PROVIDED RECORDS
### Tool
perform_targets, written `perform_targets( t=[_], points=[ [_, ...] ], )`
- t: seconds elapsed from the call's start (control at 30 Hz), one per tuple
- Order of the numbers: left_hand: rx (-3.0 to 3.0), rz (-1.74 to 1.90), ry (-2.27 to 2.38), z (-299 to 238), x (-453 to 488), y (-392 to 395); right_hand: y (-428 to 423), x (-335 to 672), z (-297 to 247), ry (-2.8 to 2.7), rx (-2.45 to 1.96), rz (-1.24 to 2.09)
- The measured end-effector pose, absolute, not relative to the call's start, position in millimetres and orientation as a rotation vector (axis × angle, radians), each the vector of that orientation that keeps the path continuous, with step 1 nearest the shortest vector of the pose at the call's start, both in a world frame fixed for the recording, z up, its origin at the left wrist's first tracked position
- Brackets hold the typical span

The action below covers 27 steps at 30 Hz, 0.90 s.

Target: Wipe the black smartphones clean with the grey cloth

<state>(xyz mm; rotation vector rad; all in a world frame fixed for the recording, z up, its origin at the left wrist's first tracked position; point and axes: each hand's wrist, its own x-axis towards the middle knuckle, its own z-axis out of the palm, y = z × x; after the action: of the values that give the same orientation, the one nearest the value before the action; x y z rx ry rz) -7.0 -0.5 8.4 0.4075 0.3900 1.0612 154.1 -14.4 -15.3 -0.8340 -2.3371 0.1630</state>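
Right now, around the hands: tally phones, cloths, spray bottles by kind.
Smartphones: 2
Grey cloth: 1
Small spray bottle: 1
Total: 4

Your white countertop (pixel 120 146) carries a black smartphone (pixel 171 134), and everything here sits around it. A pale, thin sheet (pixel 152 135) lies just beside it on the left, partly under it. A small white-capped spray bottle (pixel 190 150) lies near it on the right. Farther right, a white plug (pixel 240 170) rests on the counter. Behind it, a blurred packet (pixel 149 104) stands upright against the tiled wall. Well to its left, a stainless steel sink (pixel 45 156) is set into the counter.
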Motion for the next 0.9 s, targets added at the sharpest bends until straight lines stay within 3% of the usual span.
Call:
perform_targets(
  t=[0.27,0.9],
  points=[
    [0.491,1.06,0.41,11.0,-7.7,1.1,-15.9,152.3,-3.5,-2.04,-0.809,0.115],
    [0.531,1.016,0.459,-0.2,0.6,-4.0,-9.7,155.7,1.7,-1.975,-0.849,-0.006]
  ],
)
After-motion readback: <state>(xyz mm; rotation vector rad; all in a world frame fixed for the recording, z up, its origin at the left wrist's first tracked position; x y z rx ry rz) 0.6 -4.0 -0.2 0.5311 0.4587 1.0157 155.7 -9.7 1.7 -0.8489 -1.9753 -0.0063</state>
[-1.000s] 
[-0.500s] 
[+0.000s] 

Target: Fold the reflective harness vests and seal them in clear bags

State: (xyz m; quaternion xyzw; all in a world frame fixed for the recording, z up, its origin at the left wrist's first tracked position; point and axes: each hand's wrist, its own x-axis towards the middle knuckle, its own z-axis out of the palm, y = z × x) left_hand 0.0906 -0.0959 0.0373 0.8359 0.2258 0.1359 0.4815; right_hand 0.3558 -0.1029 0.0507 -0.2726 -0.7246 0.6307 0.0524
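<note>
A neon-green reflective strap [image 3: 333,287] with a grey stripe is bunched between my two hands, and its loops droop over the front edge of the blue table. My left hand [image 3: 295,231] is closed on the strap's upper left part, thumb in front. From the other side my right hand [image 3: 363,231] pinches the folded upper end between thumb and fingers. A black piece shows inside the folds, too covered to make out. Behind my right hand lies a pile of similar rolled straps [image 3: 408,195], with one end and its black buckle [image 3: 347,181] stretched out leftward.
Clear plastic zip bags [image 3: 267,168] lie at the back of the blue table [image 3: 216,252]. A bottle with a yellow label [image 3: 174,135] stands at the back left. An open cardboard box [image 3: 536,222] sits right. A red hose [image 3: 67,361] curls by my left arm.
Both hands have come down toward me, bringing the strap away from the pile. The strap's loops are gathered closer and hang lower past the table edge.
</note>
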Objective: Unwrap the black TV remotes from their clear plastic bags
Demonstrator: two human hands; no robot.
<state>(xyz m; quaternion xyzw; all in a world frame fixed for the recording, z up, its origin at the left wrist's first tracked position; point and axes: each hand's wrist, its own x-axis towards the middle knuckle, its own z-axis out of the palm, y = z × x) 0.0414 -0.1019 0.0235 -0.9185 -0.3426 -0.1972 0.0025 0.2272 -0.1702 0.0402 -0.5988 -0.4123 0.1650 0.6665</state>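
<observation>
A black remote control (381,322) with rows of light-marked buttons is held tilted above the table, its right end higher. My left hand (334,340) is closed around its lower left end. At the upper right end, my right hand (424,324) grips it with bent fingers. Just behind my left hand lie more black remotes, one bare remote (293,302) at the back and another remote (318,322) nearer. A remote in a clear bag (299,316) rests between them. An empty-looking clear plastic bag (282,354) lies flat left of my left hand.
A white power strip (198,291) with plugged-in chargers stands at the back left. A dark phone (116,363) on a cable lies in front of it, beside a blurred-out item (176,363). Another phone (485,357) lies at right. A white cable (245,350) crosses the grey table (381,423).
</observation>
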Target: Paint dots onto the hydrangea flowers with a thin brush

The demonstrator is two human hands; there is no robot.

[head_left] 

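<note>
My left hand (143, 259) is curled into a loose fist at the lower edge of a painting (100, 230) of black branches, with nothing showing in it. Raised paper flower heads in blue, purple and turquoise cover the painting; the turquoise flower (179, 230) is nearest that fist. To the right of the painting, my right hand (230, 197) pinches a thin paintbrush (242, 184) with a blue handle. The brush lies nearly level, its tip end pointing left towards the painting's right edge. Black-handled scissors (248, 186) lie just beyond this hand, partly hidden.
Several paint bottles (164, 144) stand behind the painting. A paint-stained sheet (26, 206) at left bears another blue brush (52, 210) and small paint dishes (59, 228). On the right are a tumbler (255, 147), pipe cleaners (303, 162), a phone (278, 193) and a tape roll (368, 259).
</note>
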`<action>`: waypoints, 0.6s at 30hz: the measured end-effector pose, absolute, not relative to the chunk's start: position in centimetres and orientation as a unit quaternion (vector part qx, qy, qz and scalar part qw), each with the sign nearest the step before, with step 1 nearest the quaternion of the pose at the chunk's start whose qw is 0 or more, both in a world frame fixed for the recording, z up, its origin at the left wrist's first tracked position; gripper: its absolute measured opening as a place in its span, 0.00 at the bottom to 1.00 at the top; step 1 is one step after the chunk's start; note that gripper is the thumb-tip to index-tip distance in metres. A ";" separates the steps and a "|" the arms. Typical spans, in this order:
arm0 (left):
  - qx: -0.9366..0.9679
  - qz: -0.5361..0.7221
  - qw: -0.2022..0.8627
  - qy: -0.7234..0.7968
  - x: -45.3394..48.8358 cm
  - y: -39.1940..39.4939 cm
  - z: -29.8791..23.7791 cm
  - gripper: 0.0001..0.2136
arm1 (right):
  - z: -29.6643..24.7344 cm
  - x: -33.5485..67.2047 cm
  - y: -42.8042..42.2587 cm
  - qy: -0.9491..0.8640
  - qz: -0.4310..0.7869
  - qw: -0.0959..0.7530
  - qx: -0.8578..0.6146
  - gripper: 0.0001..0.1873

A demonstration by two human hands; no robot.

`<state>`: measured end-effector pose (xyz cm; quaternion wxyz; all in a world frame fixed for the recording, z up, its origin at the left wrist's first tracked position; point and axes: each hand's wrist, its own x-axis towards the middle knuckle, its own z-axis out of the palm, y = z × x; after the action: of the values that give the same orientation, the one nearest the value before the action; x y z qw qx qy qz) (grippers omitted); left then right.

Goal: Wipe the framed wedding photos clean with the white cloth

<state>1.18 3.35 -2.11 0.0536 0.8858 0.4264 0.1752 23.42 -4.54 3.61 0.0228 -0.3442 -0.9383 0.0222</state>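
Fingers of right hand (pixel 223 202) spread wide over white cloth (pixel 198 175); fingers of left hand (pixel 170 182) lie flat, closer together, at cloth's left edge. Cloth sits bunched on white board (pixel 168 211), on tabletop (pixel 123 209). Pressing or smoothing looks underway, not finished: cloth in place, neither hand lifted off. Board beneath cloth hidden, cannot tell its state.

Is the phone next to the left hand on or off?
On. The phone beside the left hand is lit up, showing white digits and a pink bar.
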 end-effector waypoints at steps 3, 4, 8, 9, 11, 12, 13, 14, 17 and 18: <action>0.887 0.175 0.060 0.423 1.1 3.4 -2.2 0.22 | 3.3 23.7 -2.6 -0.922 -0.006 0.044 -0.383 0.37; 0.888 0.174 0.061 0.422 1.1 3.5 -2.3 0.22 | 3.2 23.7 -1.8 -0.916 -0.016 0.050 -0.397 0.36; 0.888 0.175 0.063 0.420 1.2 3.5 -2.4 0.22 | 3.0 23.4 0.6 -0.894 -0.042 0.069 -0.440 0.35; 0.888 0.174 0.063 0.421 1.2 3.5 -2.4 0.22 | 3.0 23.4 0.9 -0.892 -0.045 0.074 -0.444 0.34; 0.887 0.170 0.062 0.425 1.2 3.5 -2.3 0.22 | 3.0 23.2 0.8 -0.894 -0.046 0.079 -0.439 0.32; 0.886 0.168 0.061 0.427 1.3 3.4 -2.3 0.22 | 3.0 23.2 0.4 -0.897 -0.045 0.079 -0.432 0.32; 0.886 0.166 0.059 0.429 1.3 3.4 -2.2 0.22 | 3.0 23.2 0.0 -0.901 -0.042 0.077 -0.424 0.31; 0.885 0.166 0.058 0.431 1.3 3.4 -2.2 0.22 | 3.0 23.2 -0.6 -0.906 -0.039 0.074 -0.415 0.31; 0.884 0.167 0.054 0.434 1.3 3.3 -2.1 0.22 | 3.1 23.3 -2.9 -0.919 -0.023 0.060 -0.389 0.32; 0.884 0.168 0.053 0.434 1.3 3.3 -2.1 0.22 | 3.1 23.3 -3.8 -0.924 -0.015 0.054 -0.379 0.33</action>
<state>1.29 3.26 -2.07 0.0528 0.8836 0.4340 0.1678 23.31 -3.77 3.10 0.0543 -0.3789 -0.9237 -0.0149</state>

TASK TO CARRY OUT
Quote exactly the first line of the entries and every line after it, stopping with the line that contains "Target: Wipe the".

TASK RESPONSE
### Tool
perform_targets, written `perform_targets( t=[_], points=[ [_, ...] ], )`
- t: seconds elapsed from the call's start (control at 30 Hz), one per tuple
- Order of the numbers: left_hand: rx (-3.0 to 3.0), rz (-1.74 to 1.90), ry (-2.27 to 2.38), z (-299 to 238), x (-453 to 488), y (-392 to 395); right_hand: y (-428 to 423), x (-335 to 672), z (-297 to 247), ry (-2.8 to 2.7), rx (-2.45 to 1.96), rz (-1.24 to 2.09)
- The measured end-effector pose, absolute, not relative to the call's start, position in millimetres and orientation as a rotation vector (axis × angle, radians), each the vector of that orientation that keeps the path continuous, with step 1 nearest the shortest vector of the pose at the call's start, both in a world frame fixed for the recording, z up, its origin at the left wrist's first tracked position
- Brackets hold the typical span

The action below covers 27 steps at 30 Hz, 0.90 s.

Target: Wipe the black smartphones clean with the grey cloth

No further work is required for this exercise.